And to have the netsuke as a theme sits well in the book, these small perfect carvings from another culture that perfectly inhabit a child's world in early 20th Century Vienna, alongside Andrew Lang's fairy tales. His grandmother tells of this in a short memoir she wrote in the 1970's.
Thursday, 28 February 2013
The Hare with Amber Eyes - Day 10
Normally I would have raced though this book, but am reading small chunks at a time. Depressingly the theme of antisemitism grows and grows, dominated for me by what will happen when Hitler comes to power in Germany. I find it incredible that despite the Emperor's enfranchisement of the Jews still there are open calls in the Reichstrat for Schusgeld - a bounty for shooting Jews. As the author says, after his Paris researches,
"It looks as if I am going to spend another winter reading about antisemitism"
And how true that is, despite the riches, the successes of the Ephrussi family and others like them, they are still outsiders to a rabid section of Europe.
Then there is assertion in the book that suicide was a common among these rich nobility - and a list follows - three of Wittgenstein brothers, Mahler's brother - but I think this might be the literary equivalent of "Britons dead in balloon crash". Add in the suicide of the Crown Prince after he had shot his mistress and you have every ingredient for a massive press ghoul fest. Just because they are the relatives of the famous the suicides stick out, but we know that suicide is one of the most common causes of death in young men even to this day. I want to see the figures!
There is in fact an entire book on Suicide in fin-de-siecle Vienna, by John David Deak, but I can't get any more information. But there is this amazing passage from a book on Budapest, that speaks for itself!

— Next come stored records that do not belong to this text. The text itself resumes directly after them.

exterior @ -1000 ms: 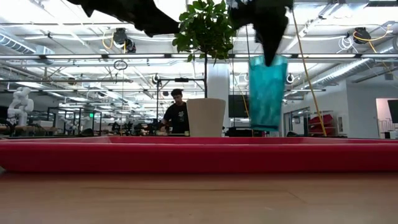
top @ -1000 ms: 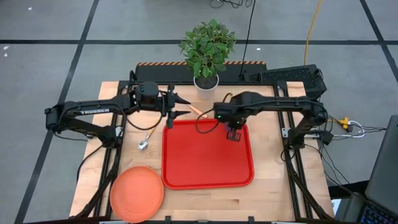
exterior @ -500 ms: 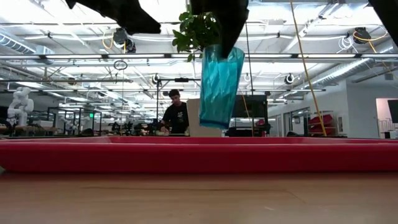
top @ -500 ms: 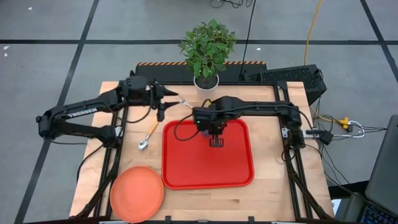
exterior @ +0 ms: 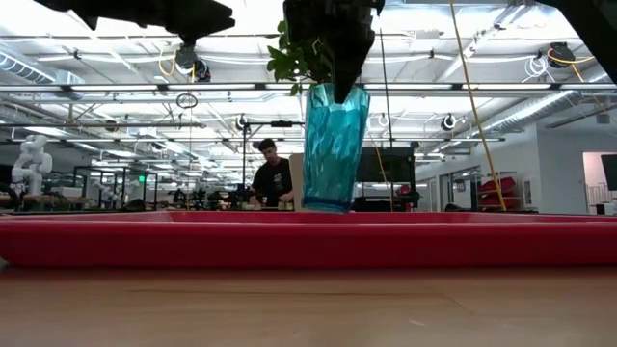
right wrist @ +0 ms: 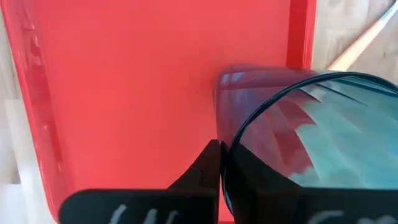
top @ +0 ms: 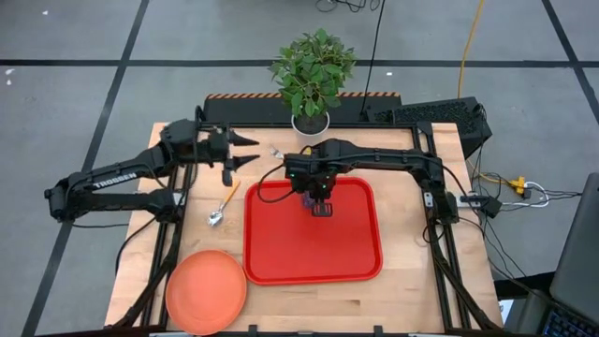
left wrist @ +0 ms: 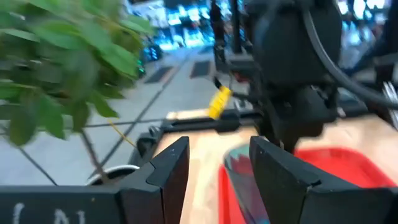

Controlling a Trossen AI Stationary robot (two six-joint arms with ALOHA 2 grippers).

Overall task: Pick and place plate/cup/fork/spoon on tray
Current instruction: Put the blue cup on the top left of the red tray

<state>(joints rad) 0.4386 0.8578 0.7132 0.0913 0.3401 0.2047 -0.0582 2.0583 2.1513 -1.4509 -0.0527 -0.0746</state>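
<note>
A potted plant (top: 313, 70) in a white pot stands at the far edge of the tabletop (top: 412, 285), just beyond the tray (top: 281, 253); in the low view its leaves (exterior: 294, 53) show behind the cup (exterior: 334, 145), and a person (exterior: 273, 178) stands far off in the room behind. A black box (top: 440, 117) sits at the far right corner, with a yellow cable (top: 468, 47) running away from it.

The spoon (top: 223, 205) lies on the bare wood left of the tray, bowl toward the near side. The fork (top: 281, 157) lies beyond the tray's far left corner, partly hidden by the right arm. The plate (top: 206, 291) rests at the near left, its edge close to the tray's corner and overhanging the tabletop's near edge.

The right tool (top: 316, 194) reaches over the far middle of the tray, pressed together on the rim of the cup, one finger (right wrist: 208, 168) outside the wall. The cup is teal, translucent and faceted, upright, its base at the level of the tray's rim; whether it touches the floor of the tray cannot be told.

The left tool (top: 245, 153) hangs above the wood left of the fork, its fingers (left wrist: 168, 171) spread and holding nothing.

The tray is bright red with a low rim, otherwise bare.
</note>
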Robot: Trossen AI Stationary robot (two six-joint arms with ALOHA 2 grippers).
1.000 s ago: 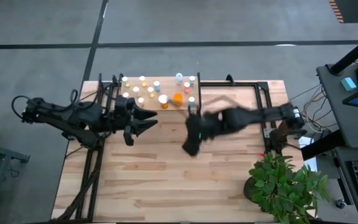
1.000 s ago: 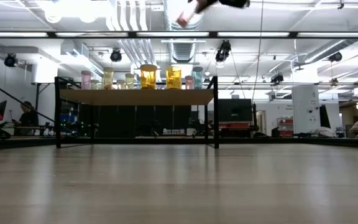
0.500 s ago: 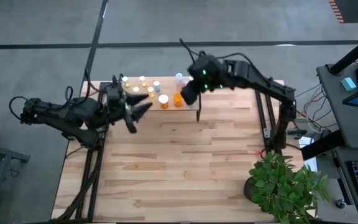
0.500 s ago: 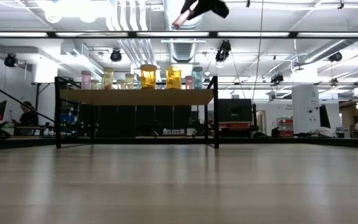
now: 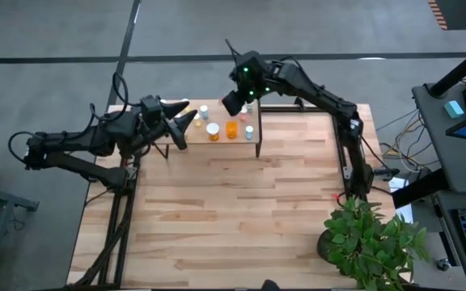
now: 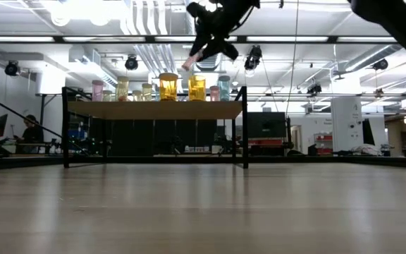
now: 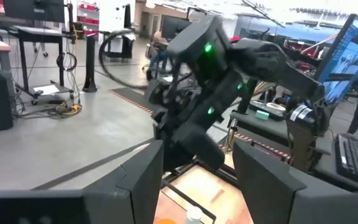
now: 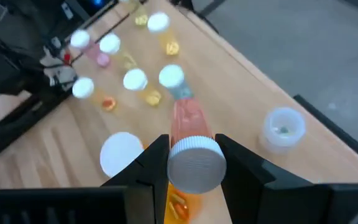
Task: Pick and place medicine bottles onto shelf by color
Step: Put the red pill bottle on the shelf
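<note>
The shelf (image 6: 154,110), a light-wood board on black legs, stands at the table's far edge with several medicine bottles on it: amber (image 6: 168,87), yellow (image 6: 122,88), pink (image 6: 97,89), bluish (image 6: 223,87). My right gripper (image 5: 231,103) hovers above the shelf's right part, shut on a pink white-capped bottle (image 8: 188,121). My left gripper (image 5: 189,120) stands open and level over the shelf's left part, nothing between its fingers (image 7: 148,180). My right gripper pinches the pink bottle between its two fingers at the white-cap end (image 8: 194,163). The bottle lies along the fingers, cap toward the wrist. Its pink body sticks out past the fingertips (image 6: 187,65), slanting down, clear of the shelf.
Below the held bottle stand an orange bottle (image 5: 231,129), white-capped ones (image 8: 122,152) (image 8: 171,76) and a clear one (image 8: 283,127) near the shelf's edge. Bare board (image 8: 247,87) lies between them. A potted plant (image 5: 370,238) stands at the table's near right.
My right gripper has swung from over the table's middle toward the far edge and up, carrying the pink bottle, and is now over the shelf. My left gripper has moved toward the far edge and turned, coming over the shelf's left part, still open.
</note>
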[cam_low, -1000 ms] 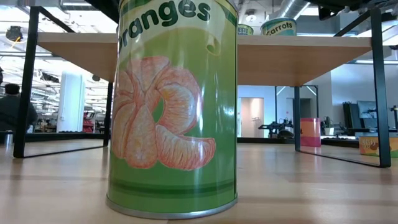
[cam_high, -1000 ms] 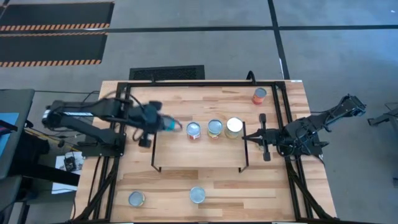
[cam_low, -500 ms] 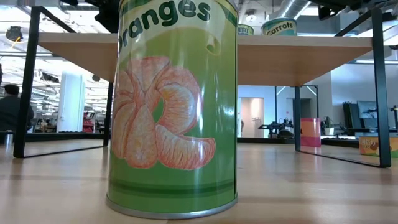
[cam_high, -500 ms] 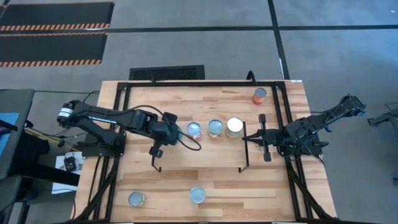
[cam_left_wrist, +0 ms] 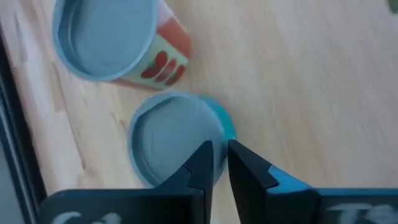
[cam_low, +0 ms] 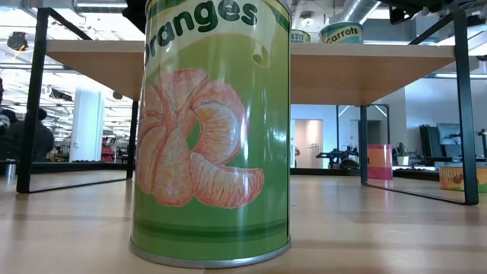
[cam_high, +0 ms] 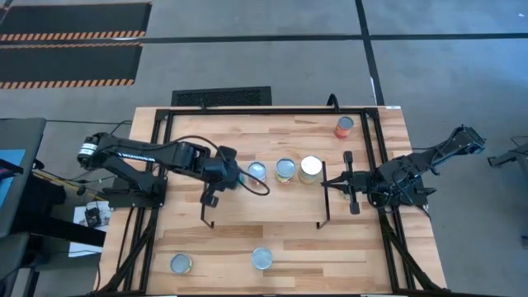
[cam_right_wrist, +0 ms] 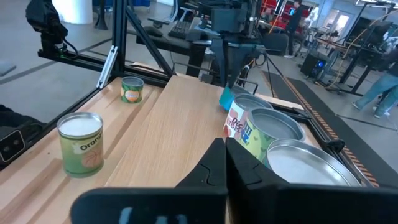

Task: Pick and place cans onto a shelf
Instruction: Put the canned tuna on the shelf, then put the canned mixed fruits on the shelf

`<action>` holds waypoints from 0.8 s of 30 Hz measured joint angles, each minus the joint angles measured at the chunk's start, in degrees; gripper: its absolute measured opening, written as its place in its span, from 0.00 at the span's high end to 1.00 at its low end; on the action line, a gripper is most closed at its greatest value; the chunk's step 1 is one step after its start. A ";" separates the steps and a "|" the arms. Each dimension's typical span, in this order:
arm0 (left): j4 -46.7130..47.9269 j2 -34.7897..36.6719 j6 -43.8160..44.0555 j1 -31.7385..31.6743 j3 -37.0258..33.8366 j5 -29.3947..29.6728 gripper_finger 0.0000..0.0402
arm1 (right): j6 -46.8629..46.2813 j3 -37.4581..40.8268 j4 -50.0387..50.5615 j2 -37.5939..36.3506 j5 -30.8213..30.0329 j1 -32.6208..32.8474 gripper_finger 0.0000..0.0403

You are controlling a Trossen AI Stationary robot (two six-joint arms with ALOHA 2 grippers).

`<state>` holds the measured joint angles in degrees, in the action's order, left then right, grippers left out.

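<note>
From above, my left gripper [cam_high: 232, 175] is hovering over the shelf [cam_high: 264, 198] left of centre, just beside the blue can [cam_high: 256, 172], first of three in a row. My right gripper [cam_high: 330, 182], clenched, is waiting at the shelf's right edge. Through my left wrist camera, the fingers [cam_left_wrist: 202, 165] are standing slightly parted, holding nothing, their tips lying over the blue can's [cam_left_wrist: 176, 138] rim at lower centre.

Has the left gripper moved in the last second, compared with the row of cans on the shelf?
Yes. In the high view the left gripper has travelled right along the shelf, toward the leftmost can, and now sits beside it.
</note>
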<state>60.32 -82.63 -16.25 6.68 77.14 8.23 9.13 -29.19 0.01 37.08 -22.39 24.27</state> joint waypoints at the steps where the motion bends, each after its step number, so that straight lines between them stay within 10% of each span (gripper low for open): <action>1: 0.14 0.00 0.00 -0.01 0.00 0.00 0.89 | -0.01 0.00 0.00 0.00 -0.01 0.00 0.98; 24: -3.03 8.96 1.86 -0.02 -0.50 -1.09 0.87 | 0.34 -0.07 -0.95 -1.14 -0.10 0.00 0.98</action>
<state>57.29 -73.67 -14.39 6.66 76.65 7.14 9.46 -29.26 -0.94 35.94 -22.49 24.27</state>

The final chapter of this section, “Rites of Becoming Visible and Invisible,” is a magnificent exposition on metropolitan suicide and suicide attempts. Sadly, Budapest had the highest proportion of suicides of any European city, with figures for the period from unification until World War II averaging between 5.3 and 5.7 per thousand. In 1883, the Public Health Commission speculated that the city’s high rate of suicide was due to mental illness and imitative behavior, and encouraged journalists to exercise restraint in reporting suicides. Gyáni notes that while the commission may have been mistaken about the issue of mental health as a principal reason, their observation about imitation actually had some clout in reference to suicide attempts. Thanks to his close attention to visuality throughout the text, Gyáni’s subtle observation that many attempted suicides were efforts at becoming visiblein the crowd of metropolitan strangers is even more effective. Distressed people atop elevated sites, such as bridges or one of the city’s very few tall office buildings, thus made their “entourage” or fellow alienated people aware that their personal problems had become untenable. “Such gestures are, logically, more effective if they are spectacular,” he adds (p. 131). A fire chief’s report from 1927 indicated that such dramatic attempts had become almost routine, yet actual suicides got far less coverage in the press than the “unsuccessful” attempts atop a bridge. (Firemen even got a bonus for rescuing people atop the bridge.) Gyáni undertakes a social analysis of suicide statistics, concluding that those most likely to commit suicide were those who had least control over their destiny: domestic servants among women and industrial apprentices or officials among men. Those who were least socialized in making decisions for themselves, Gyáni speculates, were thus most likely to seek the ultimate extrication from their lot. (My bold italics)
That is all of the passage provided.